Kayode Maria Söderberg Shekoni  (born 17 April 1964) is a Swedish-Nigerian singer and actress.

Career 

Kayo started out as a singer in the 1980s with Swedish synth-pop band Freestyle. Kayo left the group with the release of the fourth single Vill ha dej. She then worked as a backup singer and dancer for various Swedish artists such as The Creeps, NASA and Anders Glenmark. She is a classically trained ballet dancer and performed professionally for many years. In 1990 she became part of the Nordik beat scene and released a self-titled club-soul influenced album on The SweMix Label. The music was mostly new jack swing but some tracks were reggae and house and featured hip hop influences. It was produced by label co-founder Stonebridge with Christian Falk and Alexander Bard (from Army of lovers).

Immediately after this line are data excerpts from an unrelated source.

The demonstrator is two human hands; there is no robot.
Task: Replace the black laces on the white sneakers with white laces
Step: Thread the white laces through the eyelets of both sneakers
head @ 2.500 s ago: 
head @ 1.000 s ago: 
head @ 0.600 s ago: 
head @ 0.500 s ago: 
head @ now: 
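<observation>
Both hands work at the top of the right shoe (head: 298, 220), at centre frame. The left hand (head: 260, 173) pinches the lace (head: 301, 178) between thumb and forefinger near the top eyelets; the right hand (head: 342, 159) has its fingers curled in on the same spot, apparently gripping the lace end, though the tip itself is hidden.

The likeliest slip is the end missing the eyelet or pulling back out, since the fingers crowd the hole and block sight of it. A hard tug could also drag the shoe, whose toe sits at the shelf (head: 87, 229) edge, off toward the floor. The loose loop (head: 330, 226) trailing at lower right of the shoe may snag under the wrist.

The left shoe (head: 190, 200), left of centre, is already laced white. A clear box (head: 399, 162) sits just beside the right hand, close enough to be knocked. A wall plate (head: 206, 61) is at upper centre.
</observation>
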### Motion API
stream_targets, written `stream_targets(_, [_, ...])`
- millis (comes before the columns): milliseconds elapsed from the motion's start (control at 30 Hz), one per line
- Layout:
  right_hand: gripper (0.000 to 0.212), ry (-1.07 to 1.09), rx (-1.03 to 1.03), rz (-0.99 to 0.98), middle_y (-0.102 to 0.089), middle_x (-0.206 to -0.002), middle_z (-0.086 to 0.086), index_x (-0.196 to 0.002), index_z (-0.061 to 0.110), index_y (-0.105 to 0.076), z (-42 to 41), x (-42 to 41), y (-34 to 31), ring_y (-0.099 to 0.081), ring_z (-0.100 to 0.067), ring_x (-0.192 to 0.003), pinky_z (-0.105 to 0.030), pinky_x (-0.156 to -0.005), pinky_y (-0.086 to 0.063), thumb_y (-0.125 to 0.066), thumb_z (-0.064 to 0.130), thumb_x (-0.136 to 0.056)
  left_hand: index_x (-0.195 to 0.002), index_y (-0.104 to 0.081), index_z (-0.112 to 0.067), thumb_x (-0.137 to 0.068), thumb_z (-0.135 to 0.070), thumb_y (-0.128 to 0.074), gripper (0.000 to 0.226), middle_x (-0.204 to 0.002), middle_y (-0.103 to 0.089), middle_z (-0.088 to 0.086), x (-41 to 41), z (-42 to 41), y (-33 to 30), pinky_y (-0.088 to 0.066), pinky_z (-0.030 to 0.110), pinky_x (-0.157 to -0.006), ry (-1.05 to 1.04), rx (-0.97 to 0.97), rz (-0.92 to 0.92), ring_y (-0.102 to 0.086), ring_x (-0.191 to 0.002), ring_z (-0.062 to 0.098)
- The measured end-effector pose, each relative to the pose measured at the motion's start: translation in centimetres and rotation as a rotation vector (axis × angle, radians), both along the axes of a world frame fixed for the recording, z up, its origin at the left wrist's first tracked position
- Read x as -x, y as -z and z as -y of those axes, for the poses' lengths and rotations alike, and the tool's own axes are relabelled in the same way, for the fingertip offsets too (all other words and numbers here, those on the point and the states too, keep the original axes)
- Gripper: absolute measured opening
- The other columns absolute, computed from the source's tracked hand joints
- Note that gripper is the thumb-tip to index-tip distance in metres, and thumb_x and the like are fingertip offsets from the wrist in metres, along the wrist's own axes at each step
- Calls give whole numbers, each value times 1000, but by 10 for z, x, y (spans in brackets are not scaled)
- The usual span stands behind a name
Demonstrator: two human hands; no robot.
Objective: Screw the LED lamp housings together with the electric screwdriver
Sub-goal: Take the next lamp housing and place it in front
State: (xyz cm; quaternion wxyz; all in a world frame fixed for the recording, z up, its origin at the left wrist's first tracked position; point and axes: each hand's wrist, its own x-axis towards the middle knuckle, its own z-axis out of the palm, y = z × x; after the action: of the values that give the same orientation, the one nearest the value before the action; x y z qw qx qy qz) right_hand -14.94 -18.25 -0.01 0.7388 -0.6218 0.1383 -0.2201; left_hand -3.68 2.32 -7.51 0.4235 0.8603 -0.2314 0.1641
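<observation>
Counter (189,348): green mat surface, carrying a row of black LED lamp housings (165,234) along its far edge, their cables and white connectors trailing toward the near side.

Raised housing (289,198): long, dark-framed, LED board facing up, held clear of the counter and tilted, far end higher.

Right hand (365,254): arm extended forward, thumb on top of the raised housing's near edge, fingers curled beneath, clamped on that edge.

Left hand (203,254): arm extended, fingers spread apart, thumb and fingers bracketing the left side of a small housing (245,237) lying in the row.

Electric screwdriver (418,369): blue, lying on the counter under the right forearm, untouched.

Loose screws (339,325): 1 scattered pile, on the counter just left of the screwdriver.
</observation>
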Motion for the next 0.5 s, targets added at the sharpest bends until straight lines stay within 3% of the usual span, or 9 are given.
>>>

She released 4 hit singles of the album. Her second album was a Swedish language soul-pop album entitled ‘'Kärleksland'’ and featured songs by Orup and was well received by radio.

After acting in a couple of teenage movies in the mid-1990s, she became one-half of Le Click, who had several hit singles in North America and Germany during the 1990s. Later on, she became part of the pop group Afro-dite in the early 2000s, reaching the finals at Melodifestivalen 2002 with the song "Never Let It Go" and representing Sweden in the Eurovision song contest in Tallinn the same year. In 2003 Afro-dite competed once again at Melodifestivalen with the song "Aqua Playa".

In 2006, Kayo sang at Melodifestivalen as a solo artist and did not reach the finals. She has released some solo singles, such as "Another Mother" (#11 in Sweden) in 1991, and "(If It Makes You) Feel Good" in 2006. Kayo Shekoni has also hosted Förkväll on TV4 and Fångarna på fortet ( the latter with cross-country skiing star Gunde Svan).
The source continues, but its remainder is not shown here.